# Instructions to follow:
Scan the material below for every line with the string "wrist", and copy those lines.

# Data under study:
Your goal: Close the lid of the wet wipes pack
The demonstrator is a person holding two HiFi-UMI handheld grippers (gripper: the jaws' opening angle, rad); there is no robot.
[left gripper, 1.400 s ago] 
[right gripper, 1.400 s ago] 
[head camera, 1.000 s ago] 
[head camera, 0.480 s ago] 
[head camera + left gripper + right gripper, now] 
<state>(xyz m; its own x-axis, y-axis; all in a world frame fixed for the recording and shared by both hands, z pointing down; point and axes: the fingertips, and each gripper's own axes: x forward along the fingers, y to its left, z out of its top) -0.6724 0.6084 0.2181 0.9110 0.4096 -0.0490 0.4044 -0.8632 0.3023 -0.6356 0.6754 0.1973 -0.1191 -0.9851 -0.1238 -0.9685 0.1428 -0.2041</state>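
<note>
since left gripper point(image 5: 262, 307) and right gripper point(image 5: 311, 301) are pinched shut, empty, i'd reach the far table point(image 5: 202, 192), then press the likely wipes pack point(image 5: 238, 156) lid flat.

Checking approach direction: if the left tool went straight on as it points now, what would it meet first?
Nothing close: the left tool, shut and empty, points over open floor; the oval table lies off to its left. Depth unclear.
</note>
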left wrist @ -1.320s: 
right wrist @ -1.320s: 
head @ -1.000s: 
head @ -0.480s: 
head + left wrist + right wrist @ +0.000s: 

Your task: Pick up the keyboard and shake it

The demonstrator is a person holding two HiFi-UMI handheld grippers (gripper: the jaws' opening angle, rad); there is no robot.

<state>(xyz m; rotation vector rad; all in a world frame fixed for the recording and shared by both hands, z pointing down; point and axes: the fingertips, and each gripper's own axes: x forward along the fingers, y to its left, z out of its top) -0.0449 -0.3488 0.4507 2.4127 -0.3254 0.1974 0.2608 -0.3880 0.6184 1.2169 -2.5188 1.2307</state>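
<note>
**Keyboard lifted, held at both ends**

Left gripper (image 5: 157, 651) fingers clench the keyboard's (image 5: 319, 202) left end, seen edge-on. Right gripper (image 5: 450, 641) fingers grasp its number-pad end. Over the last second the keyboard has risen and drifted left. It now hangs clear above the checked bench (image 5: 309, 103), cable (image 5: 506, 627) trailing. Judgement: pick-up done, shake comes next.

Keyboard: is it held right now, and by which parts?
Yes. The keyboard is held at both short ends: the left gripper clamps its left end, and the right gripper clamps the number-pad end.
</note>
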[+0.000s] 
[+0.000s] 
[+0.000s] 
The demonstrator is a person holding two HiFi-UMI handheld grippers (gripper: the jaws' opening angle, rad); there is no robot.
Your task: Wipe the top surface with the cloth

# Output below:
left wrist @ -1.320s: 
right wrist @ -1.320s: 
head + left wrist + right wrist @ +0.000s: 

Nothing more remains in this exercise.